River and wetland development triggering biological loss.

Giant dams, massive irrigation systems, and widespread logging often bring restricted economic benefits and cause environmental degradation, poverty, and suffering, as well as irreplaceable loss of biodiversity, maintains a Worldwatch Institute report, Imperiled Waters, Impoverished Future: The Decline of Freshwater Ecosystems. Among its findings, billions of dollars spent for flood control, plus the effects of land degradation, actually increased the severity and cost of flooding on the Columbia, Rhine, and Mississippi rivers; pollution and diversion have driven freshwater fisheries into collapse worldwide, and the extinction of freshwater species far outpaces the extinction of mammals and birds; and wetlands worth billions of dollars to the public for fisheries, water purification, and groundwater renewal have been converted to less beneficial uses.

About 20% of 9,000 known freshwater fish species worldwide already are extinct or imperiled, with the toll much higher where human impact is heavy. In North America and Europe, approximately 40% of all native fish species are extinct or imperiled, and in East Africa's heavily stressed Lake Victoria, 40% of its unique 350 native fish species are at risk, with 60% already extinct.
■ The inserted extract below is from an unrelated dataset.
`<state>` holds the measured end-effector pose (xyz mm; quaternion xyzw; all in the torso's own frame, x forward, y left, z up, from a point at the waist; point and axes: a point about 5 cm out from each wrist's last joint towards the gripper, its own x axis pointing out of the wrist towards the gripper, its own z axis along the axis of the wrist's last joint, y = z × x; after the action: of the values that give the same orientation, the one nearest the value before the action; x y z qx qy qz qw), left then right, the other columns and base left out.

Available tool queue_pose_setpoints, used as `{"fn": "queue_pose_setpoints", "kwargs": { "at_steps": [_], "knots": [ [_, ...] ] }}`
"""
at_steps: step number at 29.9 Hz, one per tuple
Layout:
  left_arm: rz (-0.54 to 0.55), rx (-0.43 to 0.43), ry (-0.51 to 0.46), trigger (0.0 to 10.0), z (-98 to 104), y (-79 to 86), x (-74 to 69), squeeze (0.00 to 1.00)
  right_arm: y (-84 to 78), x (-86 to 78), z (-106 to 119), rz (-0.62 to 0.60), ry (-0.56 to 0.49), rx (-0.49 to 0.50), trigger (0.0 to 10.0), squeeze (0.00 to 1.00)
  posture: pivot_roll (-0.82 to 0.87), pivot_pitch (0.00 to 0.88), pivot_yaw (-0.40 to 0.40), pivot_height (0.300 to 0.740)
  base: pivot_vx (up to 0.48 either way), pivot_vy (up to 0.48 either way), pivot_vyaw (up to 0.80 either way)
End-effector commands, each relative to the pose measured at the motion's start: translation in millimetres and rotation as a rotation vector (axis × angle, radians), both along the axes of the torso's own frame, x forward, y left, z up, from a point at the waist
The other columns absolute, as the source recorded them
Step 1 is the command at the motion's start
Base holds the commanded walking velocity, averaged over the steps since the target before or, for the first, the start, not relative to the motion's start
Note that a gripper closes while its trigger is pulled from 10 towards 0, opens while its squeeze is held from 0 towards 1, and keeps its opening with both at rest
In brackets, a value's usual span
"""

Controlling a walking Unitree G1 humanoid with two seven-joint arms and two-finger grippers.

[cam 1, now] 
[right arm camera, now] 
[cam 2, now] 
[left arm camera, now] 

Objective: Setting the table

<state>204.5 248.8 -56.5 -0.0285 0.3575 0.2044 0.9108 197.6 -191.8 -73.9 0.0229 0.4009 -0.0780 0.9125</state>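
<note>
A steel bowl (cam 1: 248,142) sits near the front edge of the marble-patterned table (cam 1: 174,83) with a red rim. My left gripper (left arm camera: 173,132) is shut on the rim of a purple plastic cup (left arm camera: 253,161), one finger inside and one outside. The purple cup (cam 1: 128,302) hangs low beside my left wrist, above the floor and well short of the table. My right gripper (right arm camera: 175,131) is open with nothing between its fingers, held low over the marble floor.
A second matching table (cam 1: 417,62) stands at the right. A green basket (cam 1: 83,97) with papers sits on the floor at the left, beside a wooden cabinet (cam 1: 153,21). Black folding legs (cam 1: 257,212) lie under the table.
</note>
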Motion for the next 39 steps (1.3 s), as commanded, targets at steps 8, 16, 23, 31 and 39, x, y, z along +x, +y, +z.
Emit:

Senior researcher Janet N. Abramovitz, author of the report, emphasizes that, "As alarming as these numbers are, the rate of extinction is even more alarming--a hundred to a thousand times the natural rate. By destroying species faster than nature can create new ones, we are running a "biodiversity deficit' that can never be recovered."

Beyond their obvious benefits for agriculture and industry, intact freshwater ecosystems are vital to human health and economies worldwide. They provide clean drinking water and natural flood control, as well as income and food from fisheries. However, the human desire for immediate profit and "quick fixes" has led to a cascade of damage. Hydroelectric dams, water...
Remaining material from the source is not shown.